REQUIRED WORK:
Please set down the whole listing again, precisely.

DATASET CONTENT:
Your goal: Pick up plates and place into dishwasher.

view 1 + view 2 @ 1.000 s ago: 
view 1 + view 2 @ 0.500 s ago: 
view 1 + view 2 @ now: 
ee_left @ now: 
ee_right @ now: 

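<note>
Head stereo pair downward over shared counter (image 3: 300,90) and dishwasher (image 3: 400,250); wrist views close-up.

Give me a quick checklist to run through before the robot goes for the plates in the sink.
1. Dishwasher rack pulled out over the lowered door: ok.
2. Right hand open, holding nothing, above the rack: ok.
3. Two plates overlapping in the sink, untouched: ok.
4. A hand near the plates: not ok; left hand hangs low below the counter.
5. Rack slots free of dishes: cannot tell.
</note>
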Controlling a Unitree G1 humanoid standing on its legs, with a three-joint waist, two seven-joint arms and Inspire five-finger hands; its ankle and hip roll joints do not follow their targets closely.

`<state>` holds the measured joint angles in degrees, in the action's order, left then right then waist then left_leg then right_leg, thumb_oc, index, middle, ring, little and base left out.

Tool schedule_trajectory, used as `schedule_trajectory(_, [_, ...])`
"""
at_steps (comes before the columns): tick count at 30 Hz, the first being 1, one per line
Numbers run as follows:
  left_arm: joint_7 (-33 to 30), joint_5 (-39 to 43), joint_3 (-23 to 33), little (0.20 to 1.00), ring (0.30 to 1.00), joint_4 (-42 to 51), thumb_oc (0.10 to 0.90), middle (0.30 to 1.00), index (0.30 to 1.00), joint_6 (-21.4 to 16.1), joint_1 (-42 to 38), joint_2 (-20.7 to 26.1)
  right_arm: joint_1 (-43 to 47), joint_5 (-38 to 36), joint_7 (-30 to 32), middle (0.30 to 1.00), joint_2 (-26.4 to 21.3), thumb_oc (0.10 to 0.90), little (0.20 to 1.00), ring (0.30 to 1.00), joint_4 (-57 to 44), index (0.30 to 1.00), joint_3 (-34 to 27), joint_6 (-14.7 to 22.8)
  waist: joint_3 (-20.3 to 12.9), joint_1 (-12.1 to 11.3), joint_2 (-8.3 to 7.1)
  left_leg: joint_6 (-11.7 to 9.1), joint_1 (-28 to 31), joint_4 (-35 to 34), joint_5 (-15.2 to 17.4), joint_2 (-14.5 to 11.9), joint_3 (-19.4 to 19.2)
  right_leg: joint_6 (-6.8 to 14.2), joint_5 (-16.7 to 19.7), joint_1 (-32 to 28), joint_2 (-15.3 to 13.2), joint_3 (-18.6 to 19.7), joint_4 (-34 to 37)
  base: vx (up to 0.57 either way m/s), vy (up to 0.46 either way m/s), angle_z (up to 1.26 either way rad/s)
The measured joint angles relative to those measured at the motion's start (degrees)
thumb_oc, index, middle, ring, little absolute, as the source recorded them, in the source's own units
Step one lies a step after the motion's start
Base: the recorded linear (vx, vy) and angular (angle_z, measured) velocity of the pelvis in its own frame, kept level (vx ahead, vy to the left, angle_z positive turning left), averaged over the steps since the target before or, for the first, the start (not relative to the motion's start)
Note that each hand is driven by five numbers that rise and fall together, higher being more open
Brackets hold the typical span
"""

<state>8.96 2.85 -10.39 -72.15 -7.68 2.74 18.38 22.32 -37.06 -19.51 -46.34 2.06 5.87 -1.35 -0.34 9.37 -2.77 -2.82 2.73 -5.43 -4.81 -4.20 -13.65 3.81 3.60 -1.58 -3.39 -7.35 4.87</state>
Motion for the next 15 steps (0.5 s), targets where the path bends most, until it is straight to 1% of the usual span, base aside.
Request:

REPLY:
Your goal: Pick up plates and place into dishwasher.

view 1 + view 2 @ 1.000 s ago: 
view 1 + view 2 @ 0.500 s ago: 
view 1 + view 2 @ now: 
ee_left @ now: 
ee_right @ now: 

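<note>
Head stereo pair downward over shared counter (image 3: 300,90) and dishwasher (image 3: 400,250); wrist views close-up.

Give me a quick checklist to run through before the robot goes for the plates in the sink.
1. Dishwasher rack pulled out over the lowered door: ok.
2. Right hand open, holding nothing, above the rack: ok.
3. Two plates overlapping in the sink, untouched: ok.
4. A hand near the plates: not ok; left hand hangs low below the counter.
5. Rack slots free of dishes: cannot tell.
</note>
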Controlling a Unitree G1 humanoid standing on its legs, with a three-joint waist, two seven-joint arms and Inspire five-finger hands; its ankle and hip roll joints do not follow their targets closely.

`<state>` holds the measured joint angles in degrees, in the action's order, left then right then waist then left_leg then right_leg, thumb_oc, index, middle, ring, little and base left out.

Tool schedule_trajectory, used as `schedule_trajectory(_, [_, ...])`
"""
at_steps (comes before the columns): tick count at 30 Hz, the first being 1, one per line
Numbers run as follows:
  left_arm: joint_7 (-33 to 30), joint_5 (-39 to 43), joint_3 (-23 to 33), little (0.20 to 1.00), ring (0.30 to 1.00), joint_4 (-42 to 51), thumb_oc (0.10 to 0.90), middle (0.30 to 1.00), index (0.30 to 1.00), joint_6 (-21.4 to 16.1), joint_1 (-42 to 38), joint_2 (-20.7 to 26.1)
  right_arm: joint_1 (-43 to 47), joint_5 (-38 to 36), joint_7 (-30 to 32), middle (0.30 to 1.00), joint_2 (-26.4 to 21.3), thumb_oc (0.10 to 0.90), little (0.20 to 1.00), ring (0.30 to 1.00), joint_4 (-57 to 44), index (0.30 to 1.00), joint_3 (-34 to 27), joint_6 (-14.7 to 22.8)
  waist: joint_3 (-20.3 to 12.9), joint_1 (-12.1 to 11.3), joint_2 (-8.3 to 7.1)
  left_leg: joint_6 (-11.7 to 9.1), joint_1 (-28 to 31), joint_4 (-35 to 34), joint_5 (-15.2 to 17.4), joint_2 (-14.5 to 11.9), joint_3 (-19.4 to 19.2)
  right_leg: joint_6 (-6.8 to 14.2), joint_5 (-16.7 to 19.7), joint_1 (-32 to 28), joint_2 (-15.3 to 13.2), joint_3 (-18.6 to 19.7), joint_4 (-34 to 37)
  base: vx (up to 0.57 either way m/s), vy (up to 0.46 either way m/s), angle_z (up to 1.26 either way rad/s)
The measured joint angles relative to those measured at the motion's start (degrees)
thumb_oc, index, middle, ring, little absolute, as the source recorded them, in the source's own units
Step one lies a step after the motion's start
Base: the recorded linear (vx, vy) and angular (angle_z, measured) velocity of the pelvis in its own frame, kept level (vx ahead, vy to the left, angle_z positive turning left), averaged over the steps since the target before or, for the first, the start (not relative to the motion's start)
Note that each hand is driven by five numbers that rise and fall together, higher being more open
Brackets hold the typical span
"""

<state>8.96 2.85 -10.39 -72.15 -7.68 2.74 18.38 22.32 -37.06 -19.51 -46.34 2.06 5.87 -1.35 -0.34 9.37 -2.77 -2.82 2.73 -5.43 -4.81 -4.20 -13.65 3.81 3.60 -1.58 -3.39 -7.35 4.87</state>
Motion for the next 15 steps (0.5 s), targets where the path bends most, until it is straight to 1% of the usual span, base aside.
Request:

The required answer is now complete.